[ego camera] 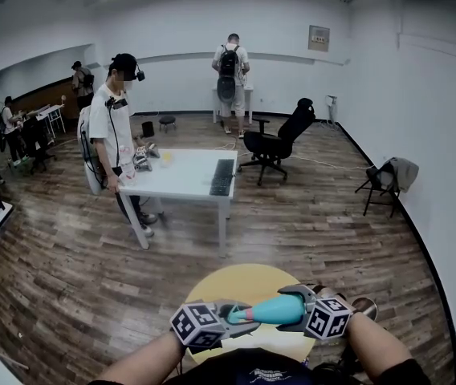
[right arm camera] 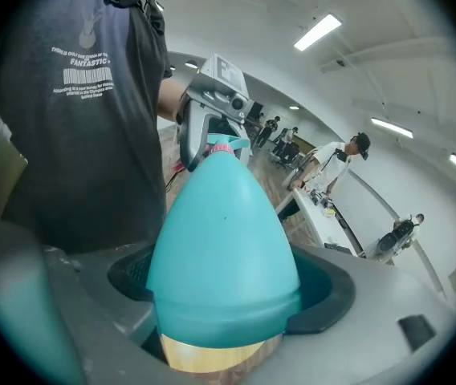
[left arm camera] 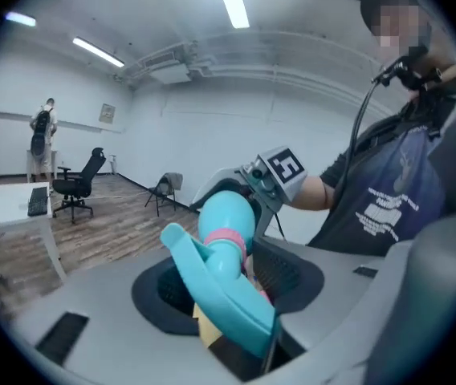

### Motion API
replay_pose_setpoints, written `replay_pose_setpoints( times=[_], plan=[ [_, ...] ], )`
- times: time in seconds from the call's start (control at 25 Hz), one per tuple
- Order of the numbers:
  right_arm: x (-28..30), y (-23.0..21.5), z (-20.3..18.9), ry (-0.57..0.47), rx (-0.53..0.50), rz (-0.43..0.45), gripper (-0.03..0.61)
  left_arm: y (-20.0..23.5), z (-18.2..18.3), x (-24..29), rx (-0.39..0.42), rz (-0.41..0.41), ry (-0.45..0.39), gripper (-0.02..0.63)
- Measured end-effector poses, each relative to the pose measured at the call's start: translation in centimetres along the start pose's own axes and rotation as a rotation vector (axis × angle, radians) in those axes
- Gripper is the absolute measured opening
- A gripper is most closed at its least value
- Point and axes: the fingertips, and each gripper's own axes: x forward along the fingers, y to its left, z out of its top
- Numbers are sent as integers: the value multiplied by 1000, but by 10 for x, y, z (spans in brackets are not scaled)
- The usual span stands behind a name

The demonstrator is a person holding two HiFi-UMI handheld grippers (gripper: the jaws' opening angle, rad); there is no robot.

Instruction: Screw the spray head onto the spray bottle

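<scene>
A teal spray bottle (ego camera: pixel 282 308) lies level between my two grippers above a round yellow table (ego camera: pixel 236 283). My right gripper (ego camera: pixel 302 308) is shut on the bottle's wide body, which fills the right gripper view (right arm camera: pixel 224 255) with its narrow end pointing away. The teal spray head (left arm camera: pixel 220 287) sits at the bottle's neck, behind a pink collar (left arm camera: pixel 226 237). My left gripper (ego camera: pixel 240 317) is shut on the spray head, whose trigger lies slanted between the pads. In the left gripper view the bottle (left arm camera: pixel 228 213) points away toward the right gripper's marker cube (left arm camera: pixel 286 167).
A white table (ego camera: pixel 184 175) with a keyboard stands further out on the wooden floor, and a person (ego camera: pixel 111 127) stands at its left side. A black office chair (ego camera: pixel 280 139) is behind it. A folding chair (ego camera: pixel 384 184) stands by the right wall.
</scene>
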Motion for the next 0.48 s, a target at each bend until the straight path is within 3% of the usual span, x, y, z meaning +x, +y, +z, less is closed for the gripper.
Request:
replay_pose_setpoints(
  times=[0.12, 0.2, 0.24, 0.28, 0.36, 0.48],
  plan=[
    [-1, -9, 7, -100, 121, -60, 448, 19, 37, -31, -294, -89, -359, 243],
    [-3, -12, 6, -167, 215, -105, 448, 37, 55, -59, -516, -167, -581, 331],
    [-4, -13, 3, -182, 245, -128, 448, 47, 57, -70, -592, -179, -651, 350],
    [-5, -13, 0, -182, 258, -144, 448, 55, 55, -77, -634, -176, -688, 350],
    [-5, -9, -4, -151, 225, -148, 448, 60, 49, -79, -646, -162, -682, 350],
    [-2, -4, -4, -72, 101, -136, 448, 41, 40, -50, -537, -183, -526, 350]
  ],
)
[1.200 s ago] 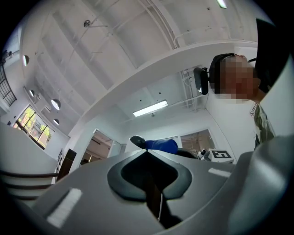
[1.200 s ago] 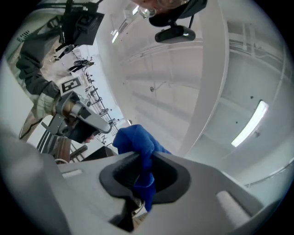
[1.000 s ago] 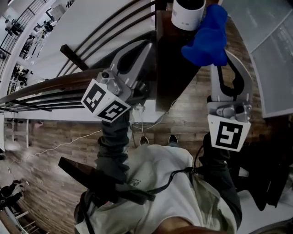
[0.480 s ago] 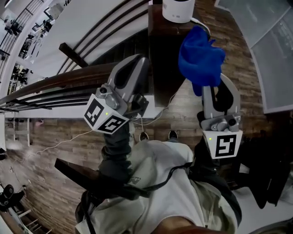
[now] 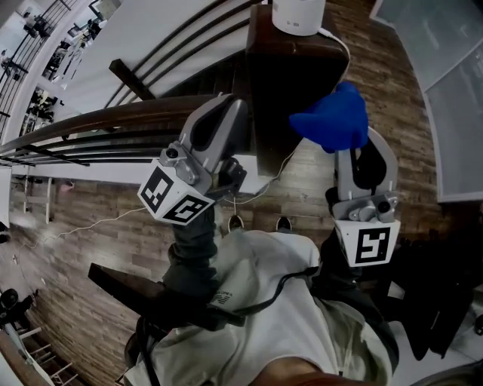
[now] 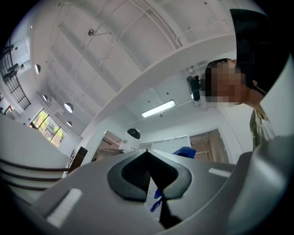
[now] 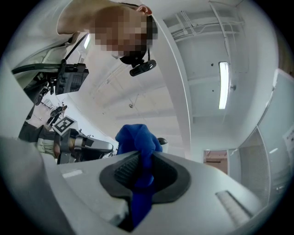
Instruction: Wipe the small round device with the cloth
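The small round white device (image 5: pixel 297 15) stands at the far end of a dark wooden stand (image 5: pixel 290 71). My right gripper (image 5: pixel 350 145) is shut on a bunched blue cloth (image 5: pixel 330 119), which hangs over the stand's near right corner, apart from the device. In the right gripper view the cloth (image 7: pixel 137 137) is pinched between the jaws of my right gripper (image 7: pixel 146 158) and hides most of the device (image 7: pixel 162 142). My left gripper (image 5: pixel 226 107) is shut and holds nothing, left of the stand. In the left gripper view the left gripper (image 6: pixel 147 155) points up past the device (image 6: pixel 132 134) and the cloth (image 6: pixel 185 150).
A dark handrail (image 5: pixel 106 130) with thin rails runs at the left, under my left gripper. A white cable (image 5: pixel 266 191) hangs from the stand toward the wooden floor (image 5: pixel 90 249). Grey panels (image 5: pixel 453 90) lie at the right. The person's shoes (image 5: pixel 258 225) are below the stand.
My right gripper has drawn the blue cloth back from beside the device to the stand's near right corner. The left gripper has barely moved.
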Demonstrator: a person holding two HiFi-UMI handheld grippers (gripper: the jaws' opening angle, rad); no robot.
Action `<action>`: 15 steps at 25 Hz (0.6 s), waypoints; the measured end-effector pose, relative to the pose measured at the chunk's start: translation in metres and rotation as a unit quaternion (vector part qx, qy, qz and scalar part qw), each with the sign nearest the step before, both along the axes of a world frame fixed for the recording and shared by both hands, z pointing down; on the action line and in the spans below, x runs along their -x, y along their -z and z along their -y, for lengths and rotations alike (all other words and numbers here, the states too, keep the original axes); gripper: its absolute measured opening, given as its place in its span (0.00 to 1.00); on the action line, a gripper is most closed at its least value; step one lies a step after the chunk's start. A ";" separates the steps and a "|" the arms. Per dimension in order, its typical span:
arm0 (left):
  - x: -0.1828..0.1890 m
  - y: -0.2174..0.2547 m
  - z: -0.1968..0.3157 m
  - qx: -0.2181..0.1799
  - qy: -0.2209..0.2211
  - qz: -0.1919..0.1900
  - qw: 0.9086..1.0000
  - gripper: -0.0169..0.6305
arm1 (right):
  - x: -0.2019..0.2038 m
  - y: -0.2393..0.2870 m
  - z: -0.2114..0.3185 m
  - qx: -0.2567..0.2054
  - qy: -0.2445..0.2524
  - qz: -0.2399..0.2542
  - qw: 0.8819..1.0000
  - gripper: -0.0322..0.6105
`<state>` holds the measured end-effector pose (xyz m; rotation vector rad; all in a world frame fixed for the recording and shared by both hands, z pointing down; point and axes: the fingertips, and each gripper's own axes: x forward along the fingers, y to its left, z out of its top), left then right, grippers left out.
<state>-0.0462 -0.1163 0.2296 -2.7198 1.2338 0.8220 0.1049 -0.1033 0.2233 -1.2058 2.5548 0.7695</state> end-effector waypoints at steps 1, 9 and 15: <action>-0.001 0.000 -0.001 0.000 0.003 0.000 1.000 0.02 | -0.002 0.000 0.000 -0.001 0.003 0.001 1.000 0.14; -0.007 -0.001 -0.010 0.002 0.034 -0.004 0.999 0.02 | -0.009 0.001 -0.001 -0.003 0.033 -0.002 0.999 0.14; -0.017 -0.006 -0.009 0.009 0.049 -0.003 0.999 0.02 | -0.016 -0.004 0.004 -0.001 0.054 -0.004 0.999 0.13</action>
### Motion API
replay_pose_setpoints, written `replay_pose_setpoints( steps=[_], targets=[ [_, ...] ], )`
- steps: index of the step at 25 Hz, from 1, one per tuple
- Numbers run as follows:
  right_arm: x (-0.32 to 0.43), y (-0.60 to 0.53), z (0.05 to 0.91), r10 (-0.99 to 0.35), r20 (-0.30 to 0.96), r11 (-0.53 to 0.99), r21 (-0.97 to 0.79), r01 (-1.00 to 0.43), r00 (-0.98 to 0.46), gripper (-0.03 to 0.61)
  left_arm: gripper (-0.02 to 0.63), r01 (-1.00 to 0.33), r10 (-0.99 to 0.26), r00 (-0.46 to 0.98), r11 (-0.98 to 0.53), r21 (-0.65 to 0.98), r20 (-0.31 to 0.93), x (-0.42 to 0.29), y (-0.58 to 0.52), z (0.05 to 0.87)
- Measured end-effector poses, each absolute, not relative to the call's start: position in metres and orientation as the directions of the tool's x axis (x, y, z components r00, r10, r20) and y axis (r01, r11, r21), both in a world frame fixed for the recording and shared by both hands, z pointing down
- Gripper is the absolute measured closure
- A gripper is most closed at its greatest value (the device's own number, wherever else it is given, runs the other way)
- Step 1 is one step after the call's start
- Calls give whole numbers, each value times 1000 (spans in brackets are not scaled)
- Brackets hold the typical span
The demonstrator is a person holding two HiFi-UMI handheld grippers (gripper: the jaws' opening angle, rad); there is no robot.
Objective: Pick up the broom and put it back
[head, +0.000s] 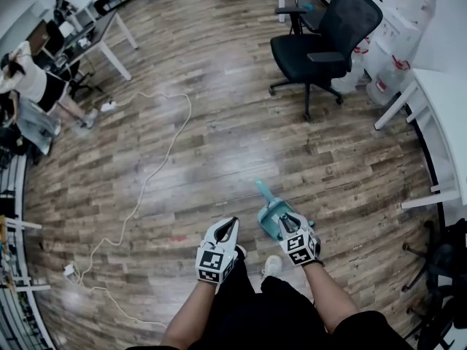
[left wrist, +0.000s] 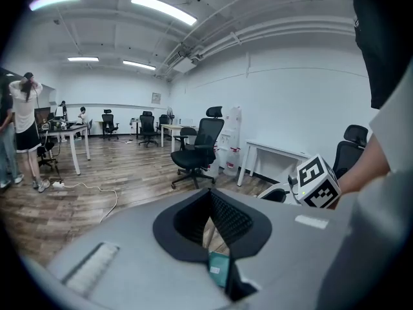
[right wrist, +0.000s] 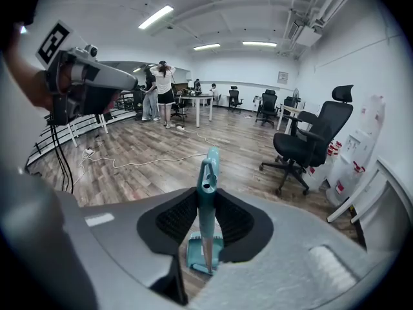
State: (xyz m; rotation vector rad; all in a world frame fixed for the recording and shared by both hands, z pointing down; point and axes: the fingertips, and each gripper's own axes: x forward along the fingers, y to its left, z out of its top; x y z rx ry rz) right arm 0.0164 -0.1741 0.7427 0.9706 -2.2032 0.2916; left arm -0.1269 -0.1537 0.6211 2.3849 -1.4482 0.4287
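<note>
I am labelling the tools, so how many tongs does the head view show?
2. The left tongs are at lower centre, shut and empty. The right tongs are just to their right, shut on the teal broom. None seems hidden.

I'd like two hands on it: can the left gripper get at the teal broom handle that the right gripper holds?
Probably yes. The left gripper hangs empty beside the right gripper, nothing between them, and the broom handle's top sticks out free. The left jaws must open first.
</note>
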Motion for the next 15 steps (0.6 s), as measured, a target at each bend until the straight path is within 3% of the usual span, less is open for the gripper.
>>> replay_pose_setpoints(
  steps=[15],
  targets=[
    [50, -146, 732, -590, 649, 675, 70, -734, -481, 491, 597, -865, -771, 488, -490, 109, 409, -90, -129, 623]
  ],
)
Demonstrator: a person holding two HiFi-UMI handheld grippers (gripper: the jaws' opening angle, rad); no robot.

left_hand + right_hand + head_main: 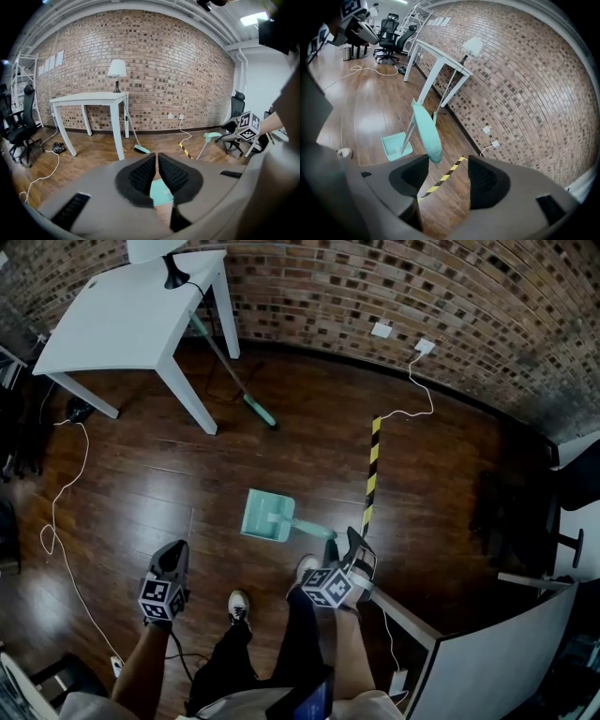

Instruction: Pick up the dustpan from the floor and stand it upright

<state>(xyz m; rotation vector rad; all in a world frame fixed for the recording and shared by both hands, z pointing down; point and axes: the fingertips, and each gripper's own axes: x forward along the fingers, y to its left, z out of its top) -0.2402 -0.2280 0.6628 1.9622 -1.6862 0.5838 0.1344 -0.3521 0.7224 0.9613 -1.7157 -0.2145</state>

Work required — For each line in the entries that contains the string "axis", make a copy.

Completed exercise —
- Measured end-effector poses, each relative to the pose measured at the call's start: translation in centimetres along the start pose's own axes and rotation as a rotation vector (axis × angle, radians) in those axes
- Measured end-effector poses, each absolute, not relative to the call's start: position in metres and orientation as the directions of the tool's x axis (x, y, z components r00, r10, r20) and y axis (r01, r11, r21), both in a world frame fixed for the recording and shared by both hands, z pointing down

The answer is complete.